[ABOUT THIS EXERCISE] Set down each line of the data below exactly.

# # # #

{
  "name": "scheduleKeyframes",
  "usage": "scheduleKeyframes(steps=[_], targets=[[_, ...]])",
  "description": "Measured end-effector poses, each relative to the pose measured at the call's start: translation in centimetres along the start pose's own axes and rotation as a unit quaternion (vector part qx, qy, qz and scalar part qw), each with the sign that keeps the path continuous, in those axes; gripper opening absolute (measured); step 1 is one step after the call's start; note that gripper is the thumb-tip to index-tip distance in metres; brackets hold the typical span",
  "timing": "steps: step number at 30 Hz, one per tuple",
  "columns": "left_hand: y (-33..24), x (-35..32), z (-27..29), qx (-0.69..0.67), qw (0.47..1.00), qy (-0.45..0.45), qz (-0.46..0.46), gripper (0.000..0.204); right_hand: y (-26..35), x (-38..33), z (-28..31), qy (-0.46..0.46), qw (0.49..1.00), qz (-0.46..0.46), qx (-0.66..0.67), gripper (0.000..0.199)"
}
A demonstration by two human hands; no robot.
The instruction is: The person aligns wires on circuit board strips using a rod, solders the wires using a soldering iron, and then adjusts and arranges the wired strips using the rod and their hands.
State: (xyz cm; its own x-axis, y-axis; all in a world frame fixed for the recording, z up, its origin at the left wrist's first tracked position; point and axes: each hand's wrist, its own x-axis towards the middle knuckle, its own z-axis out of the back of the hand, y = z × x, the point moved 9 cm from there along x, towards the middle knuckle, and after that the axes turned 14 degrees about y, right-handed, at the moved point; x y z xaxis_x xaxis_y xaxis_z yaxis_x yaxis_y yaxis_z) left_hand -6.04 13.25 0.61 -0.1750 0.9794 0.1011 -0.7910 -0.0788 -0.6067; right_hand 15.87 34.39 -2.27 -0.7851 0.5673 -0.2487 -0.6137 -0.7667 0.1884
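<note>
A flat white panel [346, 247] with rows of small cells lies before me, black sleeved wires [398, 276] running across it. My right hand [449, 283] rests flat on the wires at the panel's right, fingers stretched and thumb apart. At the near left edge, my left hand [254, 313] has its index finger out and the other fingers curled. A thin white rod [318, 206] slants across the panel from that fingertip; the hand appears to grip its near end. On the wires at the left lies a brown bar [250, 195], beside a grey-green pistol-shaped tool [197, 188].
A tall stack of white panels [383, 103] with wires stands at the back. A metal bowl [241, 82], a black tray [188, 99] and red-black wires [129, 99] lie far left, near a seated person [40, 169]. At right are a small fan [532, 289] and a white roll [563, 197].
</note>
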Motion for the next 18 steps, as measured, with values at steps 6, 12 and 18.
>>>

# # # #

[TASK OUTPUT]
{
  "name": "scheduleKeyframes",
  "usage": "scheduleKeyframes(steps=[_], targets=[[_, ...]])",
  "description": "Measured end-effector poses, each relative to the pose measured at the call's start: translation in centimetres along the start pose's own axes and rotation as a unit quaternion (vector part qx, qy, qz and scalar part qw), each with the sign that keeps the path continuous, in those axes; gripper opening absolute (measured); step 1 is one step after the call's start; note that gripper is the thumb-tip to index-tip distance in metres; brackets hold the typical span",
  "timing": "steps: step number at 30 Hz, one per tuple",
  "columns": "left_hand: y (-33..24), x (-35..32), z (-27..29), qx (-0.69..0.67), qw (0.47..1.00), qy (-0.45..0.45), qz (-0.46..0.46), gripper (0.000..0.204); right_hand: y (-26..35), x (-38..33), z (-28..31), qy (-0.46..0.46), qw (0.49..1.00), qz (-0.46..0.46), qx (-0.66..0.67), gripper (0.000..0.199)"
}
A demonstration by two human hands; no robot.
The instruction is: The person aligns wires on circuit board strips using a rod, solders the wires using a soldering iron, and then adjusts and arranges the wired strips using the rod and their hands.
State: (xyz cm; its own x-axis, y-axis; all in a world frame fixed for the recording, z up, its origin at the left wrist's first tracked position; point and axes: each hand's wrist, its own x-axis towards the middle knuckle, its own z-axis out of the back of the hand, y = z × x, the point moved 9 cm from there along x, towards the middle knuckle, and after that the axes turned 14 degrees about y, right-handed, at the moved point; x y z xaxis_x xaxis_y xaxis_z yaxis_x yaxis_y yaxis_z) left_hand -6.04 13.25 0.61 -0.1750 0.9794 0.1011 -0.7910 -0.0788 -0.6067; right_hand 15.87 34.39 -2.27 -0.7851 0.5673 -0.2487 -0.6137 -0.7667 0.1884
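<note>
A flat white panel [346, 247] with rows of small cells lies before me, black sleeved wires [398, 276] running across it. My right hand [449, 283] rests flat on the wires at the panel's right, fingers stretched and thumb apart. At the near left edge, my left hand [254, 313] has its index finger out and the other fingers curled. A thin white rod [318, 206] slants across the panel from that fingertip; the hand appears to grip its near end. On the wires at the left lies a brown bar [250, 195], beside a grey-green pistol-shaped tool [197, 188].
A tall stack of white panels [383, 103] with wires stands at the back. A metal bowl [241, 82], a black tray [188, 99] and red-black wires [129, 99] lie far left, near a seated person [40, 169]. At right are a small fan [532, 289] and a white roll [563, 197].
</note>
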Motion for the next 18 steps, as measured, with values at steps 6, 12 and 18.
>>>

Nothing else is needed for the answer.